____ Data

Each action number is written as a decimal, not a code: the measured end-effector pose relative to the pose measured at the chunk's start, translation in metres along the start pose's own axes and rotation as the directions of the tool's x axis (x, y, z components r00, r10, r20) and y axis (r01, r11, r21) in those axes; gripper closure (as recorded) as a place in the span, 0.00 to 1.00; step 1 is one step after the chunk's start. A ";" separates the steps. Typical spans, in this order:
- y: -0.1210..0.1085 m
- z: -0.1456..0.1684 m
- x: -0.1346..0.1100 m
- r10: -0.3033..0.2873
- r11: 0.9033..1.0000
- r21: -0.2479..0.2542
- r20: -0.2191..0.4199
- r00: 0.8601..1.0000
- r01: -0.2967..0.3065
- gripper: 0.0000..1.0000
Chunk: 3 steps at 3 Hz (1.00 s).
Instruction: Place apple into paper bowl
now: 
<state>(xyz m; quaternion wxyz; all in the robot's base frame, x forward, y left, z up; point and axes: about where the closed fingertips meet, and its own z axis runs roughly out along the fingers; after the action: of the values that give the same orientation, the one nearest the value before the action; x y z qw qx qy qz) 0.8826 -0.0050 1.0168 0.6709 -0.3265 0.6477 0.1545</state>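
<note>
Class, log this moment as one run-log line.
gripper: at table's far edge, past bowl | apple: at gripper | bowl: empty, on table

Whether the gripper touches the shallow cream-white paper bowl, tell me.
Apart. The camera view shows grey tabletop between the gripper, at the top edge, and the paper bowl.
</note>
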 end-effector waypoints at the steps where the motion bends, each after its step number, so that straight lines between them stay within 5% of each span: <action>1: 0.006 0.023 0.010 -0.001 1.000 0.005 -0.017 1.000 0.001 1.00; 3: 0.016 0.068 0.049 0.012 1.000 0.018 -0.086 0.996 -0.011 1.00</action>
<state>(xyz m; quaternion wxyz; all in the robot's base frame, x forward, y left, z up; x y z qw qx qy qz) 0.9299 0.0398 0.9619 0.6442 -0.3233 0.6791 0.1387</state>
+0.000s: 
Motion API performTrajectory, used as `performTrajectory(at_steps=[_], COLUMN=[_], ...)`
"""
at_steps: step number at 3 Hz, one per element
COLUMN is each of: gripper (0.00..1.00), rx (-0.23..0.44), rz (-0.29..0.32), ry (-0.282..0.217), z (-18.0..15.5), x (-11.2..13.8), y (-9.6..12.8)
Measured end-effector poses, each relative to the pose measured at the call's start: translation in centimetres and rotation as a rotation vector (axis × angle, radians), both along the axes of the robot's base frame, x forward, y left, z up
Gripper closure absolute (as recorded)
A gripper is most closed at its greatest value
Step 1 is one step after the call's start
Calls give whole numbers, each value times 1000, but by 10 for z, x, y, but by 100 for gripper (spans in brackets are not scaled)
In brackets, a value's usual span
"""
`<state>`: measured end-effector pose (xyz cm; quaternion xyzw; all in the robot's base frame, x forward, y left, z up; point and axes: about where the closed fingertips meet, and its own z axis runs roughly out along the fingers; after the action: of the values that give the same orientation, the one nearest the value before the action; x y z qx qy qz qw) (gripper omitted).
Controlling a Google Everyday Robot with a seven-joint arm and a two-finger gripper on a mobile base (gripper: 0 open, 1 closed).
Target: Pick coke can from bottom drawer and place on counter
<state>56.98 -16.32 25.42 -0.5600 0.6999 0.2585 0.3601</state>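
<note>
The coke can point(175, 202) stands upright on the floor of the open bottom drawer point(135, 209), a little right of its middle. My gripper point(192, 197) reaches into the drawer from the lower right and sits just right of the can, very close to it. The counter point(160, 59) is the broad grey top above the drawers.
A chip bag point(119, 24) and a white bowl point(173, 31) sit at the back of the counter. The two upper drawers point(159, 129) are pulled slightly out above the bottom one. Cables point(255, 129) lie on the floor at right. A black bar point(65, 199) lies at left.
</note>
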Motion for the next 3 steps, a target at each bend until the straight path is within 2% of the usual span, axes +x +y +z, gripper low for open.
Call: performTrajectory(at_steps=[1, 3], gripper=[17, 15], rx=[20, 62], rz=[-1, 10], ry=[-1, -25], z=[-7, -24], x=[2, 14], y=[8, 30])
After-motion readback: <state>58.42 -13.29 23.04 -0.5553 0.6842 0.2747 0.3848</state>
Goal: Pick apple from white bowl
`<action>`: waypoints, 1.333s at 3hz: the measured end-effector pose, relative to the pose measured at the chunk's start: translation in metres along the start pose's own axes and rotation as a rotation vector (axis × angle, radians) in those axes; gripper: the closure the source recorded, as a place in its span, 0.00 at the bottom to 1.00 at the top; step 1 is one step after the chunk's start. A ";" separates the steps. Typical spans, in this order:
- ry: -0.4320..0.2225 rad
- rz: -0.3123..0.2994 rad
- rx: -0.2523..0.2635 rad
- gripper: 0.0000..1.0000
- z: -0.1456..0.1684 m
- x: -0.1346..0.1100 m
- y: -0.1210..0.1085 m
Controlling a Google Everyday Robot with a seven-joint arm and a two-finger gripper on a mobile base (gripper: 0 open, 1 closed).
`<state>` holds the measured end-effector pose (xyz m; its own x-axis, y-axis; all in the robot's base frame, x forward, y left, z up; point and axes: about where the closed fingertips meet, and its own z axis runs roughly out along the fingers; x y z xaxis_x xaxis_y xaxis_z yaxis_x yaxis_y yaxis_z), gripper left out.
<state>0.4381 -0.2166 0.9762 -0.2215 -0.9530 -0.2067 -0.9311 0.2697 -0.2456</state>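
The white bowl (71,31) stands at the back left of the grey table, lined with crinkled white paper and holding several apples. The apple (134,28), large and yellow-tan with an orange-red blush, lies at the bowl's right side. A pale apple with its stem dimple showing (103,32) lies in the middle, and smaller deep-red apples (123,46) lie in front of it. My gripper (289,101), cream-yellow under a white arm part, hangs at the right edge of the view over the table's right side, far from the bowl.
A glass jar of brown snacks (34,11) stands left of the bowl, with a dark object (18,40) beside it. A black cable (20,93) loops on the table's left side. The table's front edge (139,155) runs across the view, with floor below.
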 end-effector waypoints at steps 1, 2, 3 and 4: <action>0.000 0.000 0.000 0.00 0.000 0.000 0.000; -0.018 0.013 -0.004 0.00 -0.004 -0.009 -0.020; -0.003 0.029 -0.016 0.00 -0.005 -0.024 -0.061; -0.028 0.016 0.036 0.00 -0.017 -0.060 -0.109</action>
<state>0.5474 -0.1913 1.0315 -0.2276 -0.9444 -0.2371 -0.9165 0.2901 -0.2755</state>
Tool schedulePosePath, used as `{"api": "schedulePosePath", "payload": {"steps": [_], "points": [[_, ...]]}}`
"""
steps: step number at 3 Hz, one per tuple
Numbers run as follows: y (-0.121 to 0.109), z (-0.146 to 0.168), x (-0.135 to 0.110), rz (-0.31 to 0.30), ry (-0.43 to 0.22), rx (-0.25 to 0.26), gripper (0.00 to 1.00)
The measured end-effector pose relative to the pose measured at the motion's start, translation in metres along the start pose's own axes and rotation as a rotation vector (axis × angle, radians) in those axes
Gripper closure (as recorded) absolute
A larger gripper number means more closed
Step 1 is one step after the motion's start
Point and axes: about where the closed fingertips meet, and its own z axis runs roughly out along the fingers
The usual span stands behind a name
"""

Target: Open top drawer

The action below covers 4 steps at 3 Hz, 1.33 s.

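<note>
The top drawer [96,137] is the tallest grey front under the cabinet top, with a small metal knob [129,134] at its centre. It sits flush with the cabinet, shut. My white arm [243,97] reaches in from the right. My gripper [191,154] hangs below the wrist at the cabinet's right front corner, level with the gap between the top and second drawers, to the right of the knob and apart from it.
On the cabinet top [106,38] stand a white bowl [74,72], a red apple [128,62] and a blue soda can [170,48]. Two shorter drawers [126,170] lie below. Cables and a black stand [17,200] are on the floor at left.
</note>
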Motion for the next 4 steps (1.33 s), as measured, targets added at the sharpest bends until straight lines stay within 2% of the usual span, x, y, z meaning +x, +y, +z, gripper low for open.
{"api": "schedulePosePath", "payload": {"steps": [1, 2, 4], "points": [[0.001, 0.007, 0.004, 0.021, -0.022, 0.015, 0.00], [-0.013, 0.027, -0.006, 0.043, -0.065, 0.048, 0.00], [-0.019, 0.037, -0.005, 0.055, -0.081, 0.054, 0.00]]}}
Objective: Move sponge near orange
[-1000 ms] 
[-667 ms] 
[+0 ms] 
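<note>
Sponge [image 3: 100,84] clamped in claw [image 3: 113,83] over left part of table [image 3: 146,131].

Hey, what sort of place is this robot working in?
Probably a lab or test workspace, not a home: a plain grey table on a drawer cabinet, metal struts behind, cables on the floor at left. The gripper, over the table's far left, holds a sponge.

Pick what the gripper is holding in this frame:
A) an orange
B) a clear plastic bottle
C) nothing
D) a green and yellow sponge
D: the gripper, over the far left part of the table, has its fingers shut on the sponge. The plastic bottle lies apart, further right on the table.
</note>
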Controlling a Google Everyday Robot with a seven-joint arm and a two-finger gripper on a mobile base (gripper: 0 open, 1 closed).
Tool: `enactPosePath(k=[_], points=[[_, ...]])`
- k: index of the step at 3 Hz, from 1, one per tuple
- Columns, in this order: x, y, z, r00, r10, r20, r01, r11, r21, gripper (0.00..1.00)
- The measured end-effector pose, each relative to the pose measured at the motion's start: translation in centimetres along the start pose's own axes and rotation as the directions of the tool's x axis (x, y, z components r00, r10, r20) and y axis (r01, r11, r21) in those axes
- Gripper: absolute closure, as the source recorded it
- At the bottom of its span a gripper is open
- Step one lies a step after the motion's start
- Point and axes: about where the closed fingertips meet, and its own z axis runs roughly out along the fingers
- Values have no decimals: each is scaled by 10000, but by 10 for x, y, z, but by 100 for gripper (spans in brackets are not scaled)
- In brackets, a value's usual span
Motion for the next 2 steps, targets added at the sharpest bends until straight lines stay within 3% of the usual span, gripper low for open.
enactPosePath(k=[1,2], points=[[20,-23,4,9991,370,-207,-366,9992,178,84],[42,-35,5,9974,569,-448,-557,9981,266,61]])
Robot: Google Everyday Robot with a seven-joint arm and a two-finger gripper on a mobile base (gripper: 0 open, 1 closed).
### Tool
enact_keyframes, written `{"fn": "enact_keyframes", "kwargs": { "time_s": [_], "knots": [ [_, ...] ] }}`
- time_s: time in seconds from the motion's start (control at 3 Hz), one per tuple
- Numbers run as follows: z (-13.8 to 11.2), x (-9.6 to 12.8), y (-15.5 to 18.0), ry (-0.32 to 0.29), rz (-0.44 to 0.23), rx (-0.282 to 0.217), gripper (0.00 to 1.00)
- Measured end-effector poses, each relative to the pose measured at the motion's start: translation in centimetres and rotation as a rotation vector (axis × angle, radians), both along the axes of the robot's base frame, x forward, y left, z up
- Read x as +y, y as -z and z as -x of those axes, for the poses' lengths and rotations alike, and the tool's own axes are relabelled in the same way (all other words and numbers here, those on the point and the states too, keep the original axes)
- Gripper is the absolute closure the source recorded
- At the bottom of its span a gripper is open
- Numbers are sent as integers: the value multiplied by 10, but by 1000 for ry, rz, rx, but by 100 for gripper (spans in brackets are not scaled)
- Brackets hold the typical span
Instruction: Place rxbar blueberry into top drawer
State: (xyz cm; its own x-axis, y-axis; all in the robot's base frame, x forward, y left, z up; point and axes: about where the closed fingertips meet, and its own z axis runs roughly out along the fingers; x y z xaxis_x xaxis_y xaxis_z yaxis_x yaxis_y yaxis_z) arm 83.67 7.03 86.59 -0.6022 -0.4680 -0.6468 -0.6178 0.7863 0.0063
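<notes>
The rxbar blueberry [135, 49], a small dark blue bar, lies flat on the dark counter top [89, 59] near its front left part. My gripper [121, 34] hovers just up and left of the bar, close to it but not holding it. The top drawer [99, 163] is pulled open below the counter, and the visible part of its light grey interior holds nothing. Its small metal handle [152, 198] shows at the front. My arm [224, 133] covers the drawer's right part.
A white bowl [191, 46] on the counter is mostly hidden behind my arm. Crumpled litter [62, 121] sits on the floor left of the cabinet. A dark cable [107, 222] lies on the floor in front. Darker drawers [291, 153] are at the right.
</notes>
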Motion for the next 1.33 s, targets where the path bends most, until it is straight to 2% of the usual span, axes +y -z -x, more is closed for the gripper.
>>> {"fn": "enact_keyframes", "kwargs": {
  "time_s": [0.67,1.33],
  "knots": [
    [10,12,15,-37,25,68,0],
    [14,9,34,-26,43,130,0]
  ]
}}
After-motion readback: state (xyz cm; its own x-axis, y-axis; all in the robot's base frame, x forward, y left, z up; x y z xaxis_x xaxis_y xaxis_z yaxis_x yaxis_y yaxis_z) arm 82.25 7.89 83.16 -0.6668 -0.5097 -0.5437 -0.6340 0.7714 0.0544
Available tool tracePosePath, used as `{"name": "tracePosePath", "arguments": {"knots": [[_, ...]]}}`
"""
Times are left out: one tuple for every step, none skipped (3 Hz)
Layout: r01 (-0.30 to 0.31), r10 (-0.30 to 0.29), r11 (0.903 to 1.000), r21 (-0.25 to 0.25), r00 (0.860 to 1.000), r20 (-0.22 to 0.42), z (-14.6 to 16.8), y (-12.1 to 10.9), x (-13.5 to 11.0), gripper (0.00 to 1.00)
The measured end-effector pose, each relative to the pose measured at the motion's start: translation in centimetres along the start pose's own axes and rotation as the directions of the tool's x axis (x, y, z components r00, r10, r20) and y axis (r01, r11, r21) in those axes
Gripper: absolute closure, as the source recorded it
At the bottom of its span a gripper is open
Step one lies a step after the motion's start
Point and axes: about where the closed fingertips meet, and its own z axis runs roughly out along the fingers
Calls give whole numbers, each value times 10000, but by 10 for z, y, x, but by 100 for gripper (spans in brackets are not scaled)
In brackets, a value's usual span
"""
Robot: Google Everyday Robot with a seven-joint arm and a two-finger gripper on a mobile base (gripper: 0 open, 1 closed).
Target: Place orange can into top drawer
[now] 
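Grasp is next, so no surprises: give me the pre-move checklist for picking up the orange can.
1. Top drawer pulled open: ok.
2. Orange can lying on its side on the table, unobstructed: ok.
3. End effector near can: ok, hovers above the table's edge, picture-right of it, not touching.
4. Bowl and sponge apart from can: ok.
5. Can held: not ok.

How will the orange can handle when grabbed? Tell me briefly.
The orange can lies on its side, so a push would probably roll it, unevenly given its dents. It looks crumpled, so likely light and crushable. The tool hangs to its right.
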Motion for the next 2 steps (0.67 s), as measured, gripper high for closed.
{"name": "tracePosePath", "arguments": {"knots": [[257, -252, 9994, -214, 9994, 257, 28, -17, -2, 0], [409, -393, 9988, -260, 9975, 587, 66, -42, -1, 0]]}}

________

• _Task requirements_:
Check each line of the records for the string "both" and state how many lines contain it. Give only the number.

• _Result_:
2